Take a look at this loan chart to help you visualize the types and amounts of loans that are offered to college students and parents.  Direct Subsidized Loans are interest-free while the student is enrolled at least part-time in college. Direct Unsubsidized Loans accrue interest while you are in school.  Parent PLUS loans and Grad PLUS loans are also accruing interest while the student is enrolled in college.

How much can I borrow each year?

Students are limited on the amount of federal loans they can borrow each year – as well as over their lifetime.  First-year undergraduate students are offered a maximum of $5,500, sophomores will be offered $6,500, and juniors and seniors are offered $7,500 each academic year.  Parent PLUS loans are determined by taking the Cost of Education minus all aid being offered to the student.  If there is still “unmet need,” then the parents will be offered a Parent PLUS loan for that amount.

Do I have to borrow loans offered to me?

Absolutely not! You are not required to borrow the full amount offered in loans.
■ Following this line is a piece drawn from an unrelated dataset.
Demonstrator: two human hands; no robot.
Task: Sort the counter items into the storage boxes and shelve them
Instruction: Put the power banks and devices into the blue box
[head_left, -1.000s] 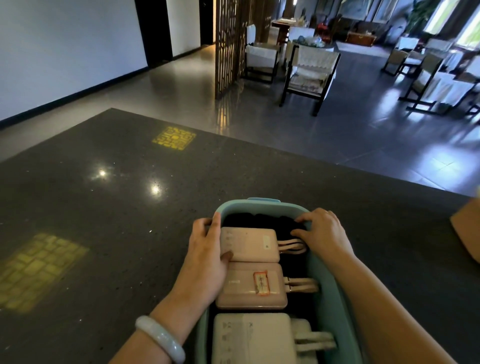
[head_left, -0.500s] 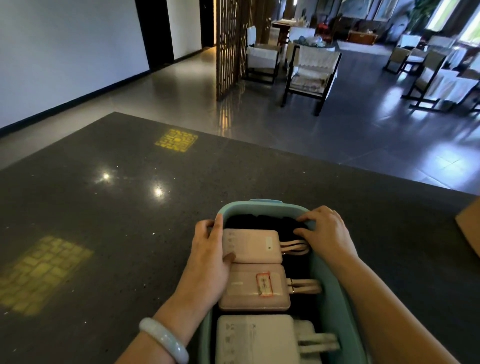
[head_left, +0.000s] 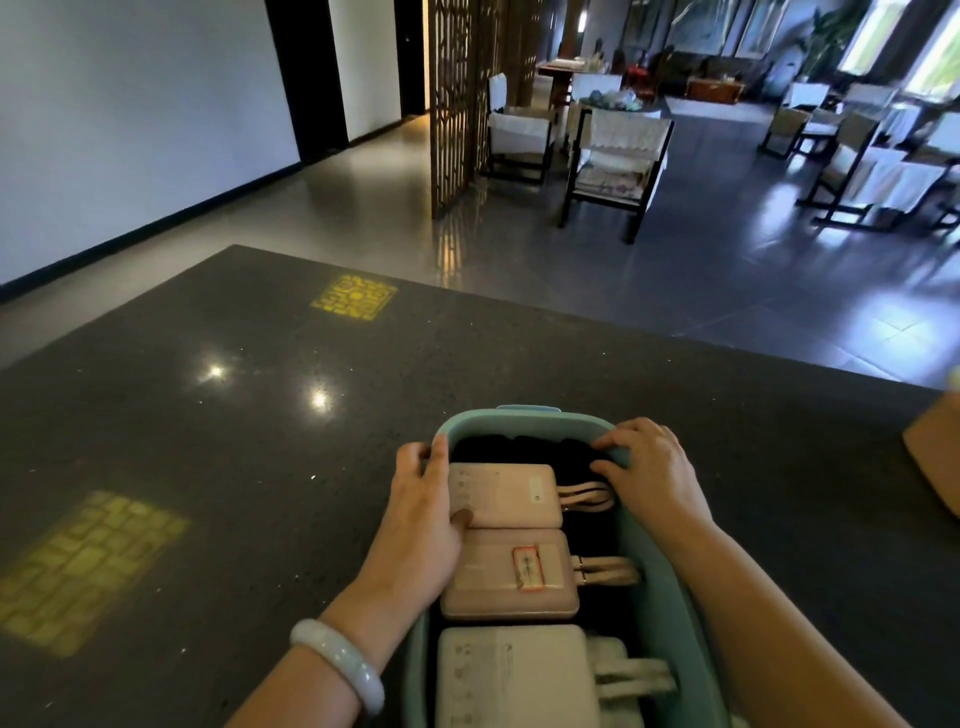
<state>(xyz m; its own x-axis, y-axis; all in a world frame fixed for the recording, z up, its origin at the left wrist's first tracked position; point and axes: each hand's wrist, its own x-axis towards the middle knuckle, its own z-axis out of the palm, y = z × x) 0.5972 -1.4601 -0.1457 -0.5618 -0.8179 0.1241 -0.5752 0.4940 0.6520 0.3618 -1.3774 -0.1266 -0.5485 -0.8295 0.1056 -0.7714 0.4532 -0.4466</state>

You can reduce or specify how much you would like to borrow, or you may decline the loans being offered altogether.  A word of caution to you as a borrower; only borrow what you need!  Eventually, the loan dollars you borrow will have to be paid back with interest.  A rule of thumb: Your total debt at graduation should be less than your starting annual salary at an anticipated job in your field.

What are the advantages of borrowing Federal Student Loans?

Federal student loans should be your first priority.  They offer relatively low, fixed interest rates, do not require a co-signer, have favorable terms and conditions, require no payment while you are enrolled in college at least part-time, and have flexible repayment options.

Obviously, scholarships and grants are the most ideal forms of financial aid, but it’s not the end of the world if you have to borrow money to help pay for college. Do your research and be in the right mindset; think of it as an investment in your future!